(EXERCISE BRIEF):
The lines from the top of the listing through the one containing "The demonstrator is" are to be retyped exactly, with no other lines.

(COLLECTED DATA):
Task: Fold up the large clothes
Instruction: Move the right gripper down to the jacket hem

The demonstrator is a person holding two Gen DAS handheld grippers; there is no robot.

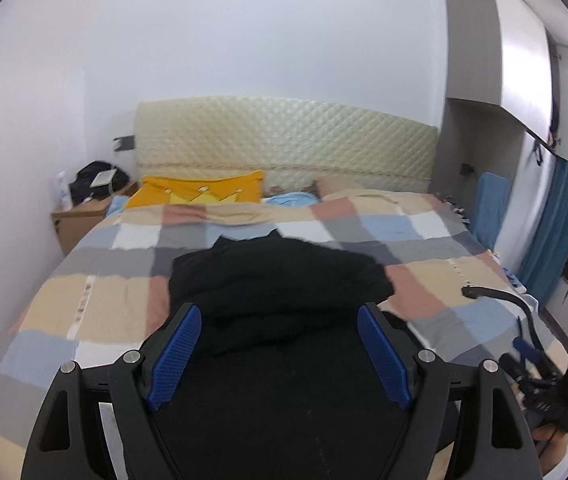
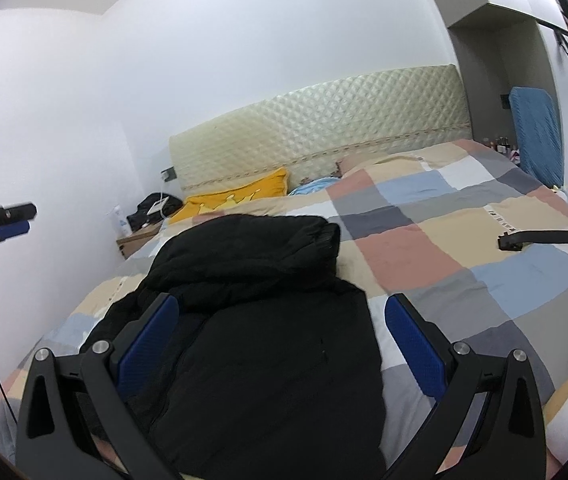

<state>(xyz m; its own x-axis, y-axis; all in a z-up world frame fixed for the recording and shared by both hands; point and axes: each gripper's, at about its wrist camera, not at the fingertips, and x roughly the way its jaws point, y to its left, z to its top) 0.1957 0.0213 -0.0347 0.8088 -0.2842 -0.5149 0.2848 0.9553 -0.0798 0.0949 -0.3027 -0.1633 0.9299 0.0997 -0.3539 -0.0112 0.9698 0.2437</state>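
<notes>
1. The bulky black padded jacket (image 2: pixel 260 320) lies on the checked patchwork bed quilt (image 2: pixel 443 248), ahead of both jaws, its far part already doubled over.
2. The left gripper (image 1: pixel 280 356) and right gripper (image 2: pixel 280 344) hover with jaws wide, holding nothing.
3. Likely 1 or 2 folds remain.

The left wrist view looks forward between its gripper's (image 1: pixel 280 322) fingers, low and close over the bed's (image 1: pixel 423 288) foot end, facing the headboard (image 1: pixel 284 140) squarely. The right wrist view sits just as near behind its own gripper (image 2: pixel 282 320), tilted, facing the headboard (image 2: pixel 323 120) obliquely. Both share the jacket (image 1: pixel 276 276) (image 2: pixel 252 264), bed (image 2: pixel 443 248) and yellow pillow (image 1: pixel 200 194) (image 2: pixel 240 196).
</notes>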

(OUTPUT OF THE EXERCISE):
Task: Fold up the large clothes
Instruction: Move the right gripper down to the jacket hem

The demonstrator is a person holding two Gen DAS handheld grippers; there is no robot.

No part of the exercise remains open.